For about six weeks, a Sears security guard posted photographs of mothers nursing their babies in the store. The photos appear to be screen grabs of security camera footage, and are zoomed in to very personal levels. Sears has since fired the employee and issued a statement saying they have "investigated the incident."
Photo credit: Joe Raedle/Getty Images News/Getty Images
In March, an IKEA employee called a breastfeeding mom "disgusting" and told her to "take it to the bathroom" before she'd be assisted.

This year has had its fair share of slip-ups with retail stores and their handling of breastfeeding mothers. In March, an IKEA employee called a breastfeeding mom "disgusting" and told her to "take it to the bathroom" before she'd be assisted. Earlier this month Wal-Mart came under fire after employees insulted a nursing mom saying what she was doing was "disgusting" and implied nursing without a cover was illegal. And just this week, Sears joined the list of retailers who can't seem to train their employees right when it comes to respecting moms who nurse in public.

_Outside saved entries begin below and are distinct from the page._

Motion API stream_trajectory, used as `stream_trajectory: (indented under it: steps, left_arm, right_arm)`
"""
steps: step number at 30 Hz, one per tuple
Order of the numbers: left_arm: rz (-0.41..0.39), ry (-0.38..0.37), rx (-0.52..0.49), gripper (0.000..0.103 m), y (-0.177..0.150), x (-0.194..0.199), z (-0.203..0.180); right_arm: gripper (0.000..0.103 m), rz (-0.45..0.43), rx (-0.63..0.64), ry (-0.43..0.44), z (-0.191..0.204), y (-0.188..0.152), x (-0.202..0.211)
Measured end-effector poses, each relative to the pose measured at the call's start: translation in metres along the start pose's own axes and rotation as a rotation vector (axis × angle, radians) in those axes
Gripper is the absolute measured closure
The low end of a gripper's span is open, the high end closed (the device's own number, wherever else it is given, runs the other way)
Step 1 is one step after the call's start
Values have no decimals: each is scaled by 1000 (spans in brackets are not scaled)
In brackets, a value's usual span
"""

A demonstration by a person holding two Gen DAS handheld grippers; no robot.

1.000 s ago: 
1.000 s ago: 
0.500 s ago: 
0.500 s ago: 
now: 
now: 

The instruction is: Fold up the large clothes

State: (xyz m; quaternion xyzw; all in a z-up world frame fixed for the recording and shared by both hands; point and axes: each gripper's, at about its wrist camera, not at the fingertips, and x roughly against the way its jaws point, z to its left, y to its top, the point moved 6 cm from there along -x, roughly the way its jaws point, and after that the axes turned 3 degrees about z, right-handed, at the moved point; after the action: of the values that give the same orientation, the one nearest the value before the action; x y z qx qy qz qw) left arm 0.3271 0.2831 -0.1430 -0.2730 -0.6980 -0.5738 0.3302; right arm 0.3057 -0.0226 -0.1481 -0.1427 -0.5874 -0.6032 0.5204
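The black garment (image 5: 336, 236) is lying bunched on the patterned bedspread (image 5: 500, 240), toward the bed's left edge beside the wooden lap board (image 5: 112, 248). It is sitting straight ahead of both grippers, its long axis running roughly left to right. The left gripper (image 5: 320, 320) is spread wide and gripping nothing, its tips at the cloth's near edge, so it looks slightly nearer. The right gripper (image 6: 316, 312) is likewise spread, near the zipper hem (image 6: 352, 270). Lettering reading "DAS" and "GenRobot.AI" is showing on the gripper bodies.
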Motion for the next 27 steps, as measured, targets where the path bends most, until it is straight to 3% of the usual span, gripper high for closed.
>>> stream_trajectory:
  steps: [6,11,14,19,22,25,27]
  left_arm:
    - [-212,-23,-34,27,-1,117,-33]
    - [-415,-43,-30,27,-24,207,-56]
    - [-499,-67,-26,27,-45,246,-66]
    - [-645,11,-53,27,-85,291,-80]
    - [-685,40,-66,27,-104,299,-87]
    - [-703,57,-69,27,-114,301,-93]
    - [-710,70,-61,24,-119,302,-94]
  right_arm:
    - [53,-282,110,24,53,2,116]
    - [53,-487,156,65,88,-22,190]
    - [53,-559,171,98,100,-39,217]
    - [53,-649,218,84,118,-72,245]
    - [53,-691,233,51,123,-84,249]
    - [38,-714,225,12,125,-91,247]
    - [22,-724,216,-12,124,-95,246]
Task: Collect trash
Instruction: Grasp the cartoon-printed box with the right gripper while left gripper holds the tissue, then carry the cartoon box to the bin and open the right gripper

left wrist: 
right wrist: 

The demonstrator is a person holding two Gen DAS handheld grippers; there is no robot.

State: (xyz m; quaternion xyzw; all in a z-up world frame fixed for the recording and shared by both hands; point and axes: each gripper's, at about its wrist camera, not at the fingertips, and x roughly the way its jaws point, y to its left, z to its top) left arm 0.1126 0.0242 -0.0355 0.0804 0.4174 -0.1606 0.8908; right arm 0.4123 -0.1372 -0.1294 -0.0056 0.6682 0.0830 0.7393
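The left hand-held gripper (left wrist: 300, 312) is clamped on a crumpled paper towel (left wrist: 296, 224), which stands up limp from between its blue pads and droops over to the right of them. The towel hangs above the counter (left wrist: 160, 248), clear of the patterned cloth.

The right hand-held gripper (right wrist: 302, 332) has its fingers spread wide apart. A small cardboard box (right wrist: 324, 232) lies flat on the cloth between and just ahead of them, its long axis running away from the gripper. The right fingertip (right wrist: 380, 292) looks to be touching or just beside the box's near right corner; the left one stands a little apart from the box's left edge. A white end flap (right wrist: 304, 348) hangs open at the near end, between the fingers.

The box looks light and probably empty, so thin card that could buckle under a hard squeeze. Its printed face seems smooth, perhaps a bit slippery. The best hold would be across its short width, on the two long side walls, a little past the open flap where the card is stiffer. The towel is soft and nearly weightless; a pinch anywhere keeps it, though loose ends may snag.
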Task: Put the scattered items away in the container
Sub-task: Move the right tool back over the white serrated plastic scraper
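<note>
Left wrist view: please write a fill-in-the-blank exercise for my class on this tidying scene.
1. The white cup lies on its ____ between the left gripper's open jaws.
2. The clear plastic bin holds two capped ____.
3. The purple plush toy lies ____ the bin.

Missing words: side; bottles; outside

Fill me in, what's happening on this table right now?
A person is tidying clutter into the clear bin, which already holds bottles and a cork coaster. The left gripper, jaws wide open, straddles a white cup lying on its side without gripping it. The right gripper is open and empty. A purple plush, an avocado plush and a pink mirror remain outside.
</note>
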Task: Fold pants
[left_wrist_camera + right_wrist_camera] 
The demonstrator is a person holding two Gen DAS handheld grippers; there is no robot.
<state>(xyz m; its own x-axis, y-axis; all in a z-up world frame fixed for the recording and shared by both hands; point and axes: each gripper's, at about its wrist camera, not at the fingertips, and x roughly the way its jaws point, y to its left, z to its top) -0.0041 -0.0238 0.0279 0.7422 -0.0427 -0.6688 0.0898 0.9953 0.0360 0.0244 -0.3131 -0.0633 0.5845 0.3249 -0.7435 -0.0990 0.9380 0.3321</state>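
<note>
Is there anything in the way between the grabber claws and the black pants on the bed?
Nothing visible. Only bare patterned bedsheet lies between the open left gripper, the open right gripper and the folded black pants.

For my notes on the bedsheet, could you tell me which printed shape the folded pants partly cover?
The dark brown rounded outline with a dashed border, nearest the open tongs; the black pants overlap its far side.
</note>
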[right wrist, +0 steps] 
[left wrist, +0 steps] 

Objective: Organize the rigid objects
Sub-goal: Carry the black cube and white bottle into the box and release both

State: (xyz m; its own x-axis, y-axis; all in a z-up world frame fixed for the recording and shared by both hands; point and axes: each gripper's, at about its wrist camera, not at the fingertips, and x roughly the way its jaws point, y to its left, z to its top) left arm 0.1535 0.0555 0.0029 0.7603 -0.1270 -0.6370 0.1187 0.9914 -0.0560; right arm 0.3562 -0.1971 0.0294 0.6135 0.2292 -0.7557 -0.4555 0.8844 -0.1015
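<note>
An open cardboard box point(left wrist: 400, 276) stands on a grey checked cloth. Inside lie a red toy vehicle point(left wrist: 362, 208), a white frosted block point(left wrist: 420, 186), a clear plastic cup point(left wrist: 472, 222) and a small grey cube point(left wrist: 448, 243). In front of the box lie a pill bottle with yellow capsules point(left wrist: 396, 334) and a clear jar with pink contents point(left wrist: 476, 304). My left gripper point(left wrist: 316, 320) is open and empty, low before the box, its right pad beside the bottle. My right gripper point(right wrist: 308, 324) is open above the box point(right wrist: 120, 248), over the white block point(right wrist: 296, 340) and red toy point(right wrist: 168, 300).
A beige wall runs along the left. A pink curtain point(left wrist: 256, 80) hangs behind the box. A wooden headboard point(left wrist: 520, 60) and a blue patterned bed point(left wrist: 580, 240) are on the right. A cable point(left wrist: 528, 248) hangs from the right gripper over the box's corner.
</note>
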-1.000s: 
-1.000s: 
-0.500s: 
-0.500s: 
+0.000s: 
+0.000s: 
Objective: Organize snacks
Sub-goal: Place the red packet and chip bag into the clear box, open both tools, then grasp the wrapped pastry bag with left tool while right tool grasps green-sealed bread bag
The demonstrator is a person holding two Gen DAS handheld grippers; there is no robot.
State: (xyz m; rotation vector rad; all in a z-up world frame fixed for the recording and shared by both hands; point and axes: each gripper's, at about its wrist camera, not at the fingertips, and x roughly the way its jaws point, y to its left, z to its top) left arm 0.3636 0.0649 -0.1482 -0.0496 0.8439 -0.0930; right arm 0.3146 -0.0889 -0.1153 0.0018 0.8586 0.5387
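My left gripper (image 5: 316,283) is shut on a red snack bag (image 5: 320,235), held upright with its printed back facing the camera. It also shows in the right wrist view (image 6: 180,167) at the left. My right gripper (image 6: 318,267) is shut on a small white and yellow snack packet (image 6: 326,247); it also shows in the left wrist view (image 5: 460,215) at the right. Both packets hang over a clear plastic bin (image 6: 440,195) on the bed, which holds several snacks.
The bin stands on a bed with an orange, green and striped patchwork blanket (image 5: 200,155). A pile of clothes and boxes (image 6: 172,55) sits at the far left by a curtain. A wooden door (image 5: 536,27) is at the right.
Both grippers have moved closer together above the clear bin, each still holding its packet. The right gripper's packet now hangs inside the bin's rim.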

Say cheese! You’re being photographed.

Over the past six weeks, photos of moms nursing in public have been posted to a Twitter account. The account — which has since been deleted — was listed as belonging to a teenaged Sears security guard. The photos appeared to be still-frame screen grabs from surveillance footage, and all of them were zoomed in on nursing moms. The captions were less than friendly, and there is no way these moms were aware that their intimate moments would be broadcast in such a way.

This is not about breastfeeding — it's about breasts — which is unfortunate for millions of mothers and babies.

Breasts for sex = good. Breasts for food = bad.

Kimberly Seals Allers, author and nationally recognized breastfeeding advocate and project director of The First Food Friendly Community Initiative, a new project designed to make local communities more breastfeeding supportive, had this initial reaction when hearing of the Sears scandal: "This is not about breastfeeding — it's about breasts — which is unfortunate for millions of mothers and babies. In this country, the breast is oversexualized — used to sell chicken wings and beer as par for the course — but breastfeeding is scandalized. People see breastfeeding as a provocative issue, such that in the case of Sears, an employee saw an opportunity to draw attention to himself at the expense of leveraging something that's critical to infant health. It's a huge invasion of privacy to use security photos in that manner — imagine if he had posted pictures from a fitting room! When women are engaged in an intimate act between mother and child, it is not for the man to insinuate himself into the scene for kicks."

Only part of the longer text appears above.